Sono bastati un server da 3.000 dollari e un buon weekend per minacciare una blockchain da 70 miliardi di dollari. È la lezione scomoda che arriva da una divulgazione resa pubblica il 4 luglio, e riguarda molto più di un singolo progetto.
La buona notizia, va detta subito, è che nessun fondo è andato perso. Quella cattiva è quanto poco sarebbe servito perché finisse diversamente.
Cosa è successo
La società di sicurezza Hexens, guidata dal co-fondatore e CTO Vahe Karapetyan, ha scoperto un difetto critico nella Move VM di Aptos, il motore che esegue ogni smart contract della rete. Si tratta di un cosiddetto stale-cache bug che genera una confusione di tipo: in parole semplici, il sistema poteva essere ingannato e indotto a trattare una risorsa on-chain come se fosse tutt'altro.
Il pericolo sta in cosa questo consente. Nel linguaggio Move, i permessi del protocollo, come il diritto di coniare una stablecoin, controllare un bridge o amministrare un mercato di prestito, sono conservati come risorse on-chain. Manipolarle significa impossessarsi di quelle autorità. Il difetto è stato segnalato il 25 febbraio tramite il programma bug bounty, corretto in poche ore e reso pubblico solo il 4 luglio. Nei test, l'attacco è riuscito oltre il 90% delle volte con un setup da 3.000 dollari, senza bisogno di accessi privilegiati.
Perché conta: cosa poteva accadere
Il rischio non riguardava i token nei portafogli, ma le tubature che collegano le reti tra loro. La società Grego AI, che ha verificato in modo indipendente la prova di concetto, ha stimato circa 250 milioni di dollari di valore direttamente a rischio sulla sola Aptos. Ma attraverso i bridge e i sistemi cross-chain come LayerZero, Wormhole e il protocollo di USDC, la stima del rischio sistemico di primo ordine sale fino a 70 miliardi.

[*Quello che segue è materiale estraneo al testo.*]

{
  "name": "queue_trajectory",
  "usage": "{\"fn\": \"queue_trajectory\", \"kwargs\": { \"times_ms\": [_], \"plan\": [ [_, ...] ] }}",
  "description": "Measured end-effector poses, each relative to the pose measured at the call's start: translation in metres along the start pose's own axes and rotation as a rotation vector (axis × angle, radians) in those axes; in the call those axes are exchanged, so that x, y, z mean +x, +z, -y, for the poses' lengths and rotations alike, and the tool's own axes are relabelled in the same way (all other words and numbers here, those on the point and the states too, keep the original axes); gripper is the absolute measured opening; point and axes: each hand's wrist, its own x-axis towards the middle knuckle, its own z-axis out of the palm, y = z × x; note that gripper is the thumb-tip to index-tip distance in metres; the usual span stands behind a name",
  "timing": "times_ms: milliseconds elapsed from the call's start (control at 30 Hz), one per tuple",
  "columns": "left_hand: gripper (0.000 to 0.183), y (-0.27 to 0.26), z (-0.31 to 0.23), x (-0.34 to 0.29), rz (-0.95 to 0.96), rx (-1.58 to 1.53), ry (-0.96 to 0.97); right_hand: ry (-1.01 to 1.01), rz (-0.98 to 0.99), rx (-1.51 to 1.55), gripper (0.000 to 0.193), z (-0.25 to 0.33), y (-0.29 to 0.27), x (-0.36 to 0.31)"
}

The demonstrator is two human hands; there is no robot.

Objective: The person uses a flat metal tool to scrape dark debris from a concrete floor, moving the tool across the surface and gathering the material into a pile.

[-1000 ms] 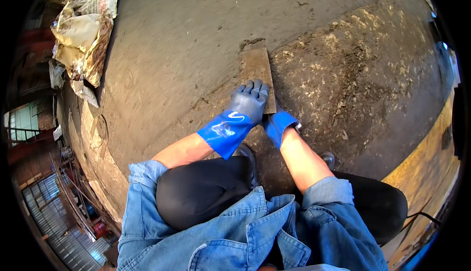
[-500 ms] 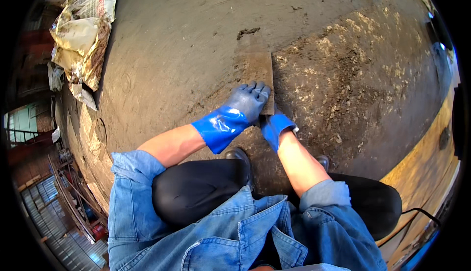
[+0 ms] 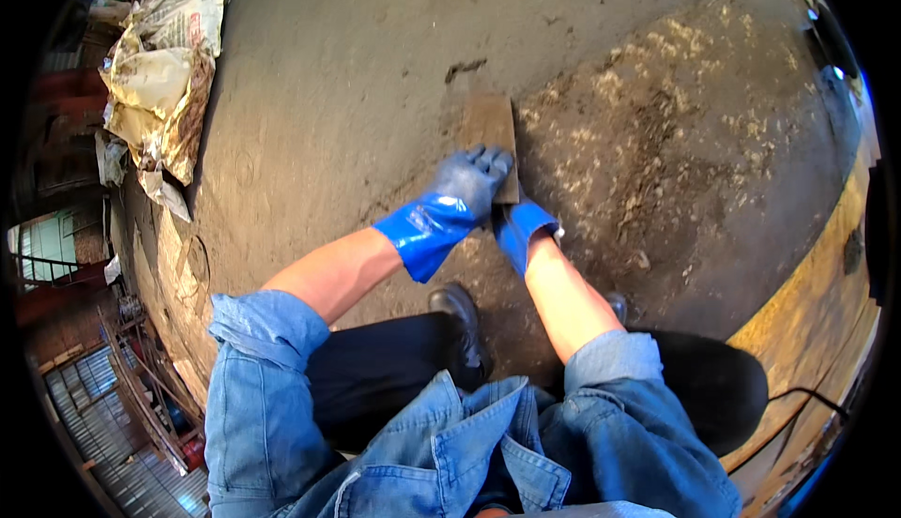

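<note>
A flat rectangular trowel (image 3: 490,122), brown with wet mortar, lies in front of me, its long side pointing away. My left hand (image 3: 469,176), in a blue rubber glove dirtied grey at the fingers, presses on the top of the trowel's near half. Its fingers curl toward the right edge. My right hand (image 3: 518,227), gloved in blue too, reaches under the near end of the trowel. The trowel hides its fingers, though the hand appears to hold the tool from beneath. Just past the far end, a dark clump of mortar (image 3: 464,69) rests on the smooth grey surface (image 3: 328,86).
Rough, crumbly ground (image 3: 648,152) spreads to the right, bordered by a yellowish board (image 3: 798,283). Crumpled, dirty bags (image 3: 164,77) lie at the far left. My boot (image 3: 457,316) stands close behind the hands. Scrap wood and metal (image 3: 141,387) lie at the lower left.
Both hands and the trowel have shifted slightly away from me over the surface. My left leg has moved, so more of the left boot shows.
</note>
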Motion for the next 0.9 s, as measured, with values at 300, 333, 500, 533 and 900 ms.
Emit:
{"fn": "queue_trajectory", "kwargs": {
  "times_ms": [300,333,500,533,900],
  "plan": [
    [0.059,0.025,-0.005,-0.004,-0.221,-0.009,0.029,-0.295,0.032,-0.295,0.033,-0.009,-0.012,0.035],
    [0.055,0.025,-0.011,-0.009,-0.283,0.013,-0.055,-0.283,0.016,-0.256,0.033,-0.011,-0.006,0.034],
    [0.054,0.000,-0.001,0.035,-0.076,0.052,-0.177,-0.051,0.199,-0.173,0.022,0.037,0.029,0.025],
    [0.055,-0.016,0.010,0.040,0.012,0.055,-0.206,0.012,0.093,-0.108,0.024,0.042,0.064,0.003],
    [0.049,0.029,-0.005,0.045,-0.183,0.080,-0.302,-0.304,0.127,-0.384,0.044,0.040,-0.011,0.033]
  ]
}}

È il punto che ogni utente dovrebbe interiorizzare: la compromissione di una blockchain raramente si ferma alla blockchain colpita. Il valore accessibile tramite i ponti verso altre reti trasforma un problema locale in una potenziale crisi di settore.
L'asimmetria che dovrebbe far riflettere
Fonte: Hexens, Grego AI, CoinDesk, luglio 2026
- Costo dell'attacco simulato: circa 3.000 $
- Taglia massima del bug bounty di Aptos: 1 milione $
- Rischio sistemico stimato: fino a 70 miliardi $
Uno squilibrio che spiega perché la sicurezza dell'intero settore dipende dalla scelta etica di pochi ricercatori.
Il mito del "sicuro per design"
C'è un'ironia che dà da pensare. Il linguaggio Move è nato dal progetto Diem di Meta proprio con la sicurezza come principio fondante, e conserva i permessi come risorse per renderli più difficili da manomettere. Eppure ha avuto un difetto critico nel suo motore di esecuzione.
La lezione per chi costruisce è netta: un buco a livello di VM sta sotto la sicurezza delle singole applicazioni. Puoi scrivere lo smart contract più curato del mondo, ma se il livello di base che lo esegue è vulnerabile, quella cura non ti protegge. Nessuna architettura, per quanto moderna, è immune.
La lezione scomoda: l'economia della sicurezza è rotta
Ma il punto più profondo è economico. Una superficie di rischio da decine di miliardi era presidiata da una taglia massima di un milione di dollari. Un ricercatore che avrebbe potuto vendere quella vulnerabilità sul mercato nero per una cifra ben superiore ha scelto di mandare una email invece di svuotare i portafogli. Gran parte della sicurezza di questo settore poggia, oggi, su questa scelta.
Aptos contesta la gravità pratica, parlando di exploitability "estremamente bassa" in condizioni reali. Ma il CTO di Polygon, Mudit Gupta, ha eseguito l'exploit in modo indipendente e ha confermato che funzionava. Quando anche una rete velocissima e ben finanziata si scopre così fragile, la narrazione della blockchain "inviolabile" va archiviata. E il metro di giudizio cambia: dal vantarsi di quante transazioni al secondo si processano, si passa alla domanda opposta, quanto in fretta una rete sa fermarsi da sola, con interruttori automatici che congelano i trasferimenti nell'istante in cui qualcosa non torna.
Nessun fondo è andato perso, e va celebrato. Ma il merito è di un bug bounty e di una patch rapida, non della fortuna nel momento dell'attacco. La prossima volta che una rete si definisce inviolabile, vale la pena ricordare quanto era sottile la linea, e guardare non solo all'app, ma alla sicurezza e agli incentivi del suo livello di base. I dettagli restano verificabili sui siti ufficiali di Aptos Foundation e di Hexens.